When conscience pricks

‘Nadhimoolam’ portrayed the agony of the protagonist.

February 26, 2015 08:16 pm | Updated 08:57 pm IST

A scene from Nadhimoolam. Photo: M. Vedhan

A scene from Nadhimoolam. Photo: M. Vedhan

A clear conscience is a soft pillow. Our conscience can make our lives miserable, by reminding us of our mistakes. The still small voice does not rest until atonement has been made. In the case of some, atonement isn’t enough. The guilt feeling drives them to actively seek death, for this is the only way they can be released from the nagging of their conscience.

Gopi (Girish) is a man, whose past haunts him so much, that reparation for past mistakes isn’t enough for him. He wants to end the torment by seeking death at the hands of those he has wronged. In Prayatna’s play ‘Nadhimoolam’ (story, dialogue, direction K. Vivekshankar), Gopi’s conscience appears to be the protagonist. The play takes us through the events of Gopi’s past in the form of his agonising memories, with an unexpected twist in the tale.

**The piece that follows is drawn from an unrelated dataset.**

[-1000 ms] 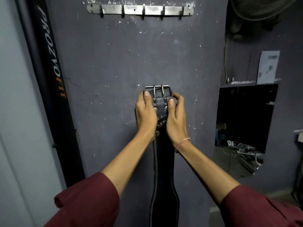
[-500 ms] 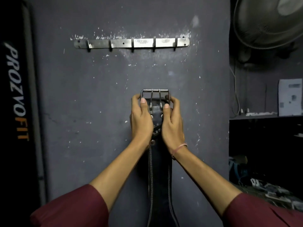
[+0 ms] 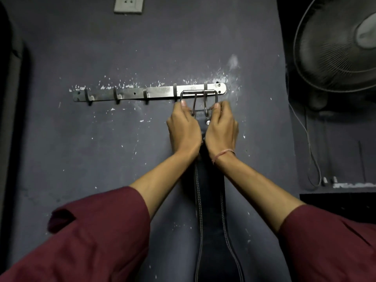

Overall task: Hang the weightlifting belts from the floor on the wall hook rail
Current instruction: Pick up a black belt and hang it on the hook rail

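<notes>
A black leather weightlifting belt [image 3: 211, 210] with white stitching hangs straight down against the dark wall. Its steel double-prong buckle [image 3: 199, 94] lies over the right end of the metal hook rail [image 3: 158, 92], at the rightmost hook. My left hand [image 3: 184, 129] grips the belt's left edge just below the buckle. My right hand [image 3: 221, 129] grips the right edge at the same height. Whether the buckle frame rests on the hook, I cannot tell. The rail's other hooks [image 3: 116, 96] are bare.
A wall fan [image 3: 337, 43] juts out at the upper right, its cable [image 3: 311, 151] running down to a dark shelf [image 3: 354, 186]. A white socket [image 3: 128, 5] sits above the rail. A dark upright post [image 3: 8, 119] stands at the left edge.
Both hands have lifted the belt up the wall and to the right, from well below the rail to the rail's right end. The buckle now overlaps the rightmost hook.
</notes>
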Demonstrator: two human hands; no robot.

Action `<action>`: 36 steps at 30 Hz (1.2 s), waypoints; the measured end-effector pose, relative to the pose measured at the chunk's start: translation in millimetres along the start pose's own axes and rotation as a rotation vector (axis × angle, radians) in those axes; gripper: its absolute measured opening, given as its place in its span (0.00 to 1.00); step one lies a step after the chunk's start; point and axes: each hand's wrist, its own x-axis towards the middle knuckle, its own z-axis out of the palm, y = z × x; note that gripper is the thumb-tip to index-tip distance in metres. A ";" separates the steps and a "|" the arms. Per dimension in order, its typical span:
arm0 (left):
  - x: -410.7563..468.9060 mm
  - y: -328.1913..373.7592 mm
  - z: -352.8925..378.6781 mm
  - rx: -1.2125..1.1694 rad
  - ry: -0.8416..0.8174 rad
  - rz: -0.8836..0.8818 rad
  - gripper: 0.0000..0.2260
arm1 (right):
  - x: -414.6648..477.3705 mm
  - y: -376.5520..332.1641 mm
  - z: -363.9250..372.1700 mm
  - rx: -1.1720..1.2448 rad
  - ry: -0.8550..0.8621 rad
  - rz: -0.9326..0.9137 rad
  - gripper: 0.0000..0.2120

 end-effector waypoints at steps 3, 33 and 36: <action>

Psychiatry, fanciful ideas like incidents from a previous birth intruding into the present and philosophy were all thrown in, resulting in a hodgepodge effect. Why did the psychiatrist (Prema Sadasivam) keep standing all the time, when she talked to Ashwin? Being seated would have been more natural.

The sets were simple, but tastefully done. Each half of the stage served as a different house, with the portion in the middle serving as the psychiatrist’s clinic. Lighting (Chetta Ravi) was very effective, especially in the jail scene and when Gopi’s meditative posture was highlighted.

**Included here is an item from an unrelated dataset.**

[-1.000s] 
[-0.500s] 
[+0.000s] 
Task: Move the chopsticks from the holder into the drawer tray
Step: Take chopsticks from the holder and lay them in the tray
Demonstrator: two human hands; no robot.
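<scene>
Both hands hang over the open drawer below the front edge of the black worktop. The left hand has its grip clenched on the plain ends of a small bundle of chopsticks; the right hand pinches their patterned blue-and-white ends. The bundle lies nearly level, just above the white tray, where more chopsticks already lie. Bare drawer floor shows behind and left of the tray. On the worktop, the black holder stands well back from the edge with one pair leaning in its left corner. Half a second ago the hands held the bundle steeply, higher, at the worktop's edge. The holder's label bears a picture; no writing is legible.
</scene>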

Jothi (Harini Krishna) is not only magnanimous, but practical too, when she says she is not angry with Gopi. He is the only father she has known, and she feels harking back to the past serves no purpose. While one can appreciate her ability to move beyond the cobwebs of the past, one fails to see how she could take a shocking revelation about her past with no reaction at all. She just sits there placidly, listening to Gopi, as he tells her the truth.

Except for this, Harini - a newcomer to the stage, did well, as did Narender Kumar, also a debutant. Girish gave a fine performance, with his body language and modulation in dialogue delivery.

The play ran to two hours. This was too long a duration for Gopi’s conscience to have its say, and to seek a solution.